■ **Task goal**
Reproduce exactly, from the data that follows, the line with "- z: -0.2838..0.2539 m", the line with "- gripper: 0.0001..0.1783", and every line that lies between them.
··········
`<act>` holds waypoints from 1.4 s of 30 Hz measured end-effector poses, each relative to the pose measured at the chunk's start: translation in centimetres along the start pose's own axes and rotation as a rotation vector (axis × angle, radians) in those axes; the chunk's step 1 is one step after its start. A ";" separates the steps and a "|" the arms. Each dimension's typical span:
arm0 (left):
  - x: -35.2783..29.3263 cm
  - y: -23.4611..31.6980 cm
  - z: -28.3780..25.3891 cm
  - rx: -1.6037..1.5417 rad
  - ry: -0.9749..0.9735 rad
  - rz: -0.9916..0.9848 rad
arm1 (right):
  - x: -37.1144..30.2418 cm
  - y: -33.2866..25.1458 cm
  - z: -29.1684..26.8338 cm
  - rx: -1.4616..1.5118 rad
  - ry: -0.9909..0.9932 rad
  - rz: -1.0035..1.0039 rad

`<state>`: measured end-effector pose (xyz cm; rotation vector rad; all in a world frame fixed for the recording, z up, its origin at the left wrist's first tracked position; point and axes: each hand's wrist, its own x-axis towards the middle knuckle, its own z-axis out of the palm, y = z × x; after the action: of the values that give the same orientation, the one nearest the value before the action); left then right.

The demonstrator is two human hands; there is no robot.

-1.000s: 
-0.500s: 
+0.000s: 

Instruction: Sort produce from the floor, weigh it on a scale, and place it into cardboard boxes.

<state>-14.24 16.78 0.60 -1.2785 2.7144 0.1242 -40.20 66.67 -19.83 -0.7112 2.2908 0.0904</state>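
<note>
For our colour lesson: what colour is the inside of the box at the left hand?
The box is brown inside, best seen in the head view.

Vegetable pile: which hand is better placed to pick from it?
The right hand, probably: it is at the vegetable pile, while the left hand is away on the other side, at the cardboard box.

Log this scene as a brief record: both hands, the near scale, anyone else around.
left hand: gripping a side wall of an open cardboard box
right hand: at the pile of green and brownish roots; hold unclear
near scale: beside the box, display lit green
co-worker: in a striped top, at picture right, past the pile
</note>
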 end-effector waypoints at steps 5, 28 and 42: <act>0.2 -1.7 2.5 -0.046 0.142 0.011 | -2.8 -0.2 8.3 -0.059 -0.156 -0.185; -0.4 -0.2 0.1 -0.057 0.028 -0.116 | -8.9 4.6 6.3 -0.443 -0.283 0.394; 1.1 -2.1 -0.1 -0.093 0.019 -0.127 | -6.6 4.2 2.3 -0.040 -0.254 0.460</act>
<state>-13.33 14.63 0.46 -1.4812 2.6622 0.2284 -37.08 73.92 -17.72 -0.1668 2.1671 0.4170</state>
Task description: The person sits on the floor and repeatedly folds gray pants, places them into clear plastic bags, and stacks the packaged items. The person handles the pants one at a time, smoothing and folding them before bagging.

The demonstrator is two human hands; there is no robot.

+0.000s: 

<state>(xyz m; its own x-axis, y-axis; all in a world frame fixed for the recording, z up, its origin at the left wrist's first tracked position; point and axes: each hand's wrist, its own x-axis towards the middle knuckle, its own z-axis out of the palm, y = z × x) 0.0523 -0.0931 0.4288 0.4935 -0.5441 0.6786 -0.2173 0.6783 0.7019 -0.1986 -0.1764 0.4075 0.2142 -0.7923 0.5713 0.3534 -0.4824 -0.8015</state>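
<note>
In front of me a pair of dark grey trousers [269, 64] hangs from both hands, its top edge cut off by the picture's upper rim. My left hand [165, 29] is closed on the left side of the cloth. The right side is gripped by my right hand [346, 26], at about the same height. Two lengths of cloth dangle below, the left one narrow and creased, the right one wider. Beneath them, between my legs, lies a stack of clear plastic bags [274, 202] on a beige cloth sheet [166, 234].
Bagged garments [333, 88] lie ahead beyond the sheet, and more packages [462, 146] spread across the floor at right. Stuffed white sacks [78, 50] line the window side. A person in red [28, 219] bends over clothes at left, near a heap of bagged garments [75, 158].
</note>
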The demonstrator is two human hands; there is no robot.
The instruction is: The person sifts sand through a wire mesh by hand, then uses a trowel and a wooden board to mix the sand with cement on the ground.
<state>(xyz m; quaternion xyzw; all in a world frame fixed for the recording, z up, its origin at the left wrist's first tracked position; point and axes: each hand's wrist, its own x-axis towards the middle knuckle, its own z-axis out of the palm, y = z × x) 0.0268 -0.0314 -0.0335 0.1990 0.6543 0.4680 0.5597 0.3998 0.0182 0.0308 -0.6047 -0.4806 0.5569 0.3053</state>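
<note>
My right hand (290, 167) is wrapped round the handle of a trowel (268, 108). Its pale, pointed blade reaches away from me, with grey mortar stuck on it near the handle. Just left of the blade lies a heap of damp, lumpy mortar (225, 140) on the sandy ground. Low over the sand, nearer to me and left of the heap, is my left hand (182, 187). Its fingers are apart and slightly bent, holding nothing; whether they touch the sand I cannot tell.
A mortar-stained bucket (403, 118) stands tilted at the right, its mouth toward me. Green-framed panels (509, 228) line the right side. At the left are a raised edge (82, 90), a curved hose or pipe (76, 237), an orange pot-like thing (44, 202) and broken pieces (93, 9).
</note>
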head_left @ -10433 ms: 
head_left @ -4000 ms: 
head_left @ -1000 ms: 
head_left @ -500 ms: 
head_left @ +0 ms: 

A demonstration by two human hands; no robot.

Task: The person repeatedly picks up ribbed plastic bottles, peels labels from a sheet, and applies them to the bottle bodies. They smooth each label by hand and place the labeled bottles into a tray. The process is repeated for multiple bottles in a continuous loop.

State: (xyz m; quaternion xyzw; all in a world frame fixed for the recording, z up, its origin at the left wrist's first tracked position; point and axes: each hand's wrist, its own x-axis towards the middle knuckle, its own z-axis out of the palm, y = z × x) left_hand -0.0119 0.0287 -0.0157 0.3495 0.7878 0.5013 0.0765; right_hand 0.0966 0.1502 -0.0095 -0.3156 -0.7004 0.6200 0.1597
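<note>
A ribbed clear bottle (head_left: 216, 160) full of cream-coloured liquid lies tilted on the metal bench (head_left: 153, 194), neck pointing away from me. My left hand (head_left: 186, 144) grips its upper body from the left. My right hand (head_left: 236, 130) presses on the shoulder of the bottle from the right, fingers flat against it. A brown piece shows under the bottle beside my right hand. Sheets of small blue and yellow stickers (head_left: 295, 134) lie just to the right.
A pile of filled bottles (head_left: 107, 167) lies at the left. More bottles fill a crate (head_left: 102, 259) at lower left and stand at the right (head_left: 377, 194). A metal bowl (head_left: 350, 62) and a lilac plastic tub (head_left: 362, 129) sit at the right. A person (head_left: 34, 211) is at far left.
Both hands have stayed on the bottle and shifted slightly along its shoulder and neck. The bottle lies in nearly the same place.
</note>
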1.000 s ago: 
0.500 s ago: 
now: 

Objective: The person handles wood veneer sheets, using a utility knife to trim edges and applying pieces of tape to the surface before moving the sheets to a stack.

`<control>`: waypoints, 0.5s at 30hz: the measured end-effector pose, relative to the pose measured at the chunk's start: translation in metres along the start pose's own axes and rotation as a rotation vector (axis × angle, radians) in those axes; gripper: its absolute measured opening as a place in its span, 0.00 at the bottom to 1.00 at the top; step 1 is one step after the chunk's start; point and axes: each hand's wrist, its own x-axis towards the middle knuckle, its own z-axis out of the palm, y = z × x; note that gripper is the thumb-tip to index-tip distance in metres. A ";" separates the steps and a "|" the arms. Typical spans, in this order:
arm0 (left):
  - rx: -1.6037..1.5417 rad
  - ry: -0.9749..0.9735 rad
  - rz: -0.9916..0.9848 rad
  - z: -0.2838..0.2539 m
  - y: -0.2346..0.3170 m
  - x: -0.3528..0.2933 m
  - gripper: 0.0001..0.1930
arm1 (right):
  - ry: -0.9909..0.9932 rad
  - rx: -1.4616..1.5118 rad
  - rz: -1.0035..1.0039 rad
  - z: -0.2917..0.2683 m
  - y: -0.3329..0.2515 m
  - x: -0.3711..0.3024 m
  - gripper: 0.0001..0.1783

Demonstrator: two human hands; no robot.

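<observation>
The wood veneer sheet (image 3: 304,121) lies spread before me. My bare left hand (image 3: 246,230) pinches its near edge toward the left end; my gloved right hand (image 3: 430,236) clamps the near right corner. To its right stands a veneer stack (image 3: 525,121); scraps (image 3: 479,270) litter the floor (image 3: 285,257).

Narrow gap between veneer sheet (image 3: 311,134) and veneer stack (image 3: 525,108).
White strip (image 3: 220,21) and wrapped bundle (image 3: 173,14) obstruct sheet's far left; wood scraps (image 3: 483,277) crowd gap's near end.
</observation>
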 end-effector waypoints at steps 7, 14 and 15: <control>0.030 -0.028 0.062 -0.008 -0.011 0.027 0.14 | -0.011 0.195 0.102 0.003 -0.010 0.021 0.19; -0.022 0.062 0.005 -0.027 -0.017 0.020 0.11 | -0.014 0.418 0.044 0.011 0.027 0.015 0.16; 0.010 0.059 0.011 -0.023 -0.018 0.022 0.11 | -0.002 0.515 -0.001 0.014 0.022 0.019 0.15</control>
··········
■ **Result**
  - z: -0.2838..0.2539 m
  - y: -0.2346..0.3170 m
  - x: -0.3528..0.2933 m
  - gripper: 0.0001..0.1930
arm1 (right):
  - ry: -0.9909..0.9932 rad
  - rx: -1.4616..1.5118 rad
  - rz: -1.0035..1.0039 rad
  - z: -0.2917..0.2683 m
  - y: -0.3329..0.2515 m
  - x: -0.3711..0.3024 m
  - gripper: 0.0001..0.1783

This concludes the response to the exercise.